ARMs also attract a lower introductory rate too. You can thus choose to own the house for the 7 years, then choose to refinance or even sell before it starts adjusting. Here is a chart showing how these rates are calculated for 3/1, 5/1, and 7/1 ARMs and a 30-year fixed loan.
|Loan Type||Mortgage Rate||Payment Savings||Period Savings|
|5-year ARM||2.5%||$121||$7,270 (5 years)|
|7-year ARM||2.75%||$81||$6,804 (7 years)|
You can make substantial savings on ARMs during the teaser period. The savings could ‘evaporate’ or diminish if it however enters the adjustment period.
3. Learn To Close Fast
It is a no-brainer; a shorter mortgage lock period translates to lower costs. Mortgages typically have a 30-day lock on a quote. Although you could go for the 60-day lock period, it will cost you much more. You could however save about .125 if you close sooner or within the 30-day lock period. How can I close fast? You may ask.
First, you’ll need to review and correct all errors on your credit report. Most lenders can help you check your report for errors. You could also do so by pulling the free Annual Credit Report offered by the government. In addition to this, you’ll need to prepare all documents the lender may need to process the application. This includes account statements, pay stubs, w-2s, Tax returns, business licenses, homeowners’ insurance, and explanations for credit glitches. With these documents ready upfront, chances of closing fast are greatly improved.
4. Limit Borrowing
Lenders will calculate your mortgage rates based on your loan-to-value or LTV. This is a formula used to compare the value of your property and loan amount. For example, an eighty-thousand-dollar loan on a $100,000 home has a loan-to-value ratio of 80. A lower ratio tells the lender you are a less risky client, allowing them to charge lower interest rates on the same. For example, an applicant with an LTV of 85 can get a rate discount of about 0.50% more than one with an LTV of 95. In addition to this, keeping your LTV lower than 80% also reduces/eliminates the need for mortgage insurance premiums, thus more money in your pocket.
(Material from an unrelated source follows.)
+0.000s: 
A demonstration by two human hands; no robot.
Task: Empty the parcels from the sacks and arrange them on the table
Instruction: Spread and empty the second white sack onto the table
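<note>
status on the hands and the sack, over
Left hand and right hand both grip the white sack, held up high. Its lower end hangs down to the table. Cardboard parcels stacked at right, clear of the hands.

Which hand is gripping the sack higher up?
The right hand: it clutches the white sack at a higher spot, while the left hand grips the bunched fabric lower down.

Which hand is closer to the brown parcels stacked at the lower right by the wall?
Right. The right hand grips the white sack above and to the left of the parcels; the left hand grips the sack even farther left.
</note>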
In a study conducted by Stanford University (2012), a consumer is more likely to save money by shopping for more mortgage providers than simply sticking to the first that comes their way. According to the study, consumers with at least 4 mortgage quotes saved approximately $2,700 for a $200,000 mortgage compared to those with only one or two quotes.
It would also be advisable to request these quotes on the same day. Mortgage rates can change drastically due to a number of factors, a reason you should also ask for a loan estimate when shopping for a home loan. Most lenders use scenarios and worksheets when calculating the quotes. This is to protect both themselves and the consumer. You could knock off a digit or two from your mortgage rates with little effort and persistence.
Although it is impossible to tell if mortgage rates will go lower than they already are, getting a quote for the same can go a long way in reducing your mortgage rates. Be sure to lock a quote, especially if the rate seems workable.